A number of temperature measurement instruments deliver values rounded to the degree (C or F). Some others deliver one, two or many decimal places. For simple roast logging that does not make much of a difference. For one, those decimals mostly contain noise as the instruments are not precise enough to deliver such a high accuracy, and for the other, values rounded to the degree are good enough to allow for smooth roast graphs.

However, if the rate-of-rise (RoR) signal (the digital variant of the first derivation) is to be calculated from those temperature signals, a low temperature resolution results in high quantification noise (digital noise) that hinder the generation of smooth RoR signals.

To demonstrate the effect of temperature resolution on the RoR computation, I took a roast profile recorded using a Phidgets 1048 meter containing 5 decimals and step-wise rounded the resolution down to 0 decimals. Note that the effect here is only due to the limited temperature resolution. All smoothing or other processing was deactivated in this experiment, single RoR values calculated from consecutive readings, which were taken in 2 second intervals with 5 decimal temporal resolution.

5 Decimals Temperature Resolution



2 Decimals Temperature Resolution



No big difference to the 5 decimals.

1 Decimals Temperature Resolution




0 Decimals Temperature Resolution







In the following the same profiles with Artisans default smoothing enabled. 
  • Smooth Curves: 1 
  • Smooth Deltas: 8 
  • Delta Span: 6 
  • Smooth Spikes: enabled
With smoothing only working with 0 decimals seems to have a clear negative effect. More smoothing would also help here, but smoothing has always the negative effect of loosing information. So better work with high temperature resolution and minimal smoothing instead!


5 Decimals Temperature Resolution (smoothed)



2 Decimals Temperature Resolution (smoothed)



1 Decimals Temperature Resolution (smoothed)



0 Decimals Temperature Resolution (smoothed)
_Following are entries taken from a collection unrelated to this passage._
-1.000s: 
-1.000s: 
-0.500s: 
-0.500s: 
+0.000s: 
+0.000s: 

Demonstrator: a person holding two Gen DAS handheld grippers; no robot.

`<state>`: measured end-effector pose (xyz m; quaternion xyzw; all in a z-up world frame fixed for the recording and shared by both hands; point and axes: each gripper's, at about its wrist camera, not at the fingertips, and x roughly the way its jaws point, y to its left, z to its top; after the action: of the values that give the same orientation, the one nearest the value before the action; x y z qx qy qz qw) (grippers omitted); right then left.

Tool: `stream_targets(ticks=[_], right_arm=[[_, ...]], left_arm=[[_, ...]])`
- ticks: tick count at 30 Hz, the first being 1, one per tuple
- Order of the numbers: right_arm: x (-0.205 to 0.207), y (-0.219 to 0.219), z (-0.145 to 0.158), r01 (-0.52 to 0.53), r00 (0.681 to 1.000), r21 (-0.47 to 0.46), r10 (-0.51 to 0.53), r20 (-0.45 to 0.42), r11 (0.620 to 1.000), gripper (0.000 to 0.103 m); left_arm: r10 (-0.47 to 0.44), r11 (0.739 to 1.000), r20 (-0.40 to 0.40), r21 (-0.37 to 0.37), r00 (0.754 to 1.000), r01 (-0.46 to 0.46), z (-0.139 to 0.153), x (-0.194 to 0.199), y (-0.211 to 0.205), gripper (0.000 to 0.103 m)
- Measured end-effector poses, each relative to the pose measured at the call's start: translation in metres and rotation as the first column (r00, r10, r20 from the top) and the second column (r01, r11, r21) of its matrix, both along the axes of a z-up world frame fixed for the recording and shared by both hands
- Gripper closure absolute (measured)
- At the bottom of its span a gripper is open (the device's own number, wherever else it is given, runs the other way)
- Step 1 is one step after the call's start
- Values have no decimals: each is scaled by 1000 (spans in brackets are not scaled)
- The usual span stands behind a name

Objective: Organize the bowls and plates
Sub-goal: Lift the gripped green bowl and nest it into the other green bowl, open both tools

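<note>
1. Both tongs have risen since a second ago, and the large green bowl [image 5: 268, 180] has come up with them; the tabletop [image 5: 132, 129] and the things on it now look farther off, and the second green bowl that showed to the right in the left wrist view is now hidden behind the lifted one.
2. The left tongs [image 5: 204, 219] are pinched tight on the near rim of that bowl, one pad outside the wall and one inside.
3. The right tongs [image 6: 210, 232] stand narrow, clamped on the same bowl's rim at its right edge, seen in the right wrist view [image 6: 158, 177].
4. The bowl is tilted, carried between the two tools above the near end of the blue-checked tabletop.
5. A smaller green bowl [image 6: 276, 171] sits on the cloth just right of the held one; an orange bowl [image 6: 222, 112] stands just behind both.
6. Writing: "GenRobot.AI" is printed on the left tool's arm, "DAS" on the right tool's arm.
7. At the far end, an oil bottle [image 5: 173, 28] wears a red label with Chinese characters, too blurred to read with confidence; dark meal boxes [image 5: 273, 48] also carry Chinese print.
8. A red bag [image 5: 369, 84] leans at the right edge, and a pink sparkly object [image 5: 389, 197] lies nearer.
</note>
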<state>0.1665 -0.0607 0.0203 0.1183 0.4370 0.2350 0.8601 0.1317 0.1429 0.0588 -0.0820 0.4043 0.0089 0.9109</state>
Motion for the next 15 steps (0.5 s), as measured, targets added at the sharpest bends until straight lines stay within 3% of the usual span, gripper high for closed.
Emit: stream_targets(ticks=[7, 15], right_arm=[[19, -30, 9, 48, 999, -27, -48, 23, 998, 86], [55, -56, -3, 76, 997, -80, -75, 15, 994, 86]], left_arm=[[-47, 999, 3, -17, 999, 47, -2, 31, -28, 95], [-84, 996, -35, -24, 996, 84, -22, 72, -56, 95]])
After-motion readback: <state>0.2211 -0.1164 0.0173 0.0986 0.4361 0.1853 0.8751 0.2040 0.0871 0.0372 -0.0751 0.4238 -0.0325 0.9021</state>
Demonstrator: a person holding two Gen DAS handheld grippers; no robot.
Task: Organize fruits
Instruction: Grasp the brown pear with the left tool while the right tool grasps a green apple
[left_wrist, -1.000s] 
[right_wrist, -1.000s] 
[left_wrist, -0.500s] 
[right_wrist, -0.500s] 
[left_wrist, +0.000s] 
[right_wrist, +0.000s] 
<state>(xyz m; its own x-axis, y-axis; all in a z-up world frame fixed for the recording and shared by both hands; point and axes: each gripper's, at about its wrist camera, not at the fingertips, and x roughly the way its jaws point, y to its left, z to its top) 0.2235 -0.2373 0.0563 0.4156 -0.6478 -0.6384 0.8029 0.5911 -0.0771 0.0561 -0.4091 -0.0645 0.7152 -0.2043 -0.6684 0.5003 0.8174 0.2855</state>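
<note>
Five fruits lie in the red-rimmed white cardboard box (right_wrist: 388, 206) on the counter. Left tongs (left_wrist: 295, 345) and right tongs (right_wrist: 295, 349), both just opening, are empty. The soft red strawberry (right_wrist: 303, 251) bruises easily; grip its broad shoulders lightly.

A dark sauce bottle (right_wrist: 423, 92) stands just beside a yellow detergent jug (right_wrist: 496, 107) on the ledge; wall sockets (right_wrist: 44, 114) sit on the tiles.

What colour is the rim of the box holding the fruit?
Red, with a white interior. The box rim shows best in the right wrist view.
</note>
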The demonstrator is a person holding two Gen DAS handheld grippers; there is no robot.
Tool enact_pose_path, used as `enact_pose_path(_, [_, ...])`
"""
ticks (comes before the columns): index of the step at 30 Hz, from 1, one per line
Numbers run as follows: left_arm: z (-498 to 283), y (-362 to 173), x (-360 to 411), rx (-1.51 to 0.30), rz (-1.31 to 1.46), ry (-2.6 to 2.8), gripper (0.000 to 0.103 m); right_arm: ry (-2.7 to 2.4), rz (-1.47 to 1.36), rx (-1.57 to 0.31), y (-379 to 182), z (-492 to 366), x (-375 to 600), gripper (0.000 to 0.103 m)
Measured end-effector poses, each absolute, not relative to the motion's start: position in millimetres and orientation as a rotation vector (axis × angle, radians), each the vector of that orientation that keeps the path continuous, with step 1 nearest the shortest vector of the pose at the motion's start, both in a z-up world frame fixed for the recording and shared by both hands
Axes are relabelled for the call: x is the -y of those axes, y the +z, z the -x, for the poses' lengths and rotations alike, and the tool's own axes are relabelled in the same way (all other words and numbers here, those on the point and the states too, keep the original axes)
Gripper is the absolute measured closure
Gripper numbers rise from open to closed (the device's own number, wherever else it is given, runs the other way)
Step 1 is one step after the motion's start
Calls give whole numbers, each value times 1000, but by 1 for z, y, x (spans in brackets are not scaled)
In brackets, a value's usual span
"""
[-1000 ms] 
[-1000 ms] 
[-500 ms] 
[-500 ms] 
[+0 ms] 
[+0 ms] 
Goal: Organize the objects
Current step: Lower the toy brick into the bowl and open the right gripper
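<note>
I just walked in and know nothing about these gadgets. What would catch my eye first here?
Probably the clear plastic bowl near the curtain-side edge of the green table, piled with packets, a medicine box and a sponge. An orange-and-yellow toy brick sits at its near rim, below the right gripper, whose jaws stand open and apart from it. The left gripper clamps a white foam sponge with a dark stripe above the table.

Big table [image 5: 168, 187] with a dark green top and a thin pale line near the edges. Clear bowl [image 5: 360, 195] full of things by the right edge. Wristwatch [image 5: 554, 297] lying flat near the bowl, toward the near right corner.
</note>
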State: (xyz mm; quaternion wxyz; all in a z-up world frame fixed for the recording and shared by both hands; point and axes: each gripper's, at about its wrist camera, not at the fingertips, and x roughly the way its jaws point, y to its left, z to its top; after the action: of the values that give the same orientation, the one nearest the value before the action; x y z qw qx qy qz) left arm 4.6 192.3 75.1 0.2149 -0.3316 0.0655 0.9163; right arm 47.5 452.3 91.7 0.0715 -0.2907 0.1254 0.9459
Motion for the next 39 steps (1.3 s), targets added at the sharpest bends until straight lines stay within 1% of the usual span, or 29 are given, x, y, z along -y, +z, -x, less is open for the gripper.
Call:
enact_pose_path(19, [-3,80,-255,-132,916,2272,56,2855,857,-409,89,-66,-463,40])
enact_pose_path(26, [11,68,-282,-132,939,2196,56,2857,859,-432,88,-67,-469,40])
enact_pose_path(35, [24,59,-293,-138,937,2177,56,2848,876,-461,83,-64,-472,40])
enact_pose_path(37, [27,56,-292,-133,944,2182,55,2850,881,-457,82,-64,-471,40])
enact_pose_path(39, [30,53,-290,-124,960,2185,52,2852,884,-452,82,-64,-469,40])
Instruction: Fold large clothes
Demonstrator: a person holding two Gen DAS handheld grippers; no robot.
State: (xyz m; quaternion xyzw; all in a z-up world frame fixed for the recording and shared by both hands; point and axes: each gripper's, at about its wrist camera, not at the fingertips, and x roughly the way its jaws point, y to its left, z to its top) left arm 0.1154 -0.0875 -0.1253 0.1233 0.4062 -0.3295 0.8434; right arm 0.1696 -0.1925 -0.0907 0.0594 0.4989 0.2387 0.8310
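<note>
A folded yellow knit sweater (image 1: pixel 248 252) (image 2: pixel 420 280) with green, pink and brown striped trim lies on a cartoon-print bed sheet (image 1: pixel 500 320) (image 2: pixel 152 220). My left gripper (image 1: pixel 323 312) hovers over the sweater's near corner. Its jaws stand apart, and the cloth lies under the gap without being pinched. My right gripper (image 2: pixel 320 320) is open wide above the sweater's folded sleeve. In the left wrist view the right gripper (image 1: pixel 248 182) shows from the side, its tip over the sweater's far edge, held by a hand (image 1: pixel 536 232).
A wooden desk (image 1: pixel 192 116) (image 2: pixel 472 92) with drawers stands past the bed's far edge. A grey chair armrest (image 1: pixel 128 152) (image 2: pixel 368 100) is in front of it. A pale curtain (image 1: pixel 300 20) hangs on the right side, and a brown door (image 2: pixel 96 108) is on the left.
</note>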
This suggests that one should lookout for temperature meters with at least 1 (Omega 506RA, Voltcraft/Center, most PIDs), but better two decimals temperature resolutions (Probat Probatone), or higher (like the Phidgets 1048/1046, Yocto Thermocouple/RTD). Note on devices that don't offer any decimal, like the Hottop 2k+, activating oversampling which averages two or more readings can somehow compensate for the low temperature resolution. Extending the RoR Delta Span (menu Tools >> Extras, 1st tab) beyond the selected sampling interval, or increasing the sampling interval itself, has a similar effect, effectively extending the temperature resolution by calculating the single RoR values from temperature readings in higher temporal distance.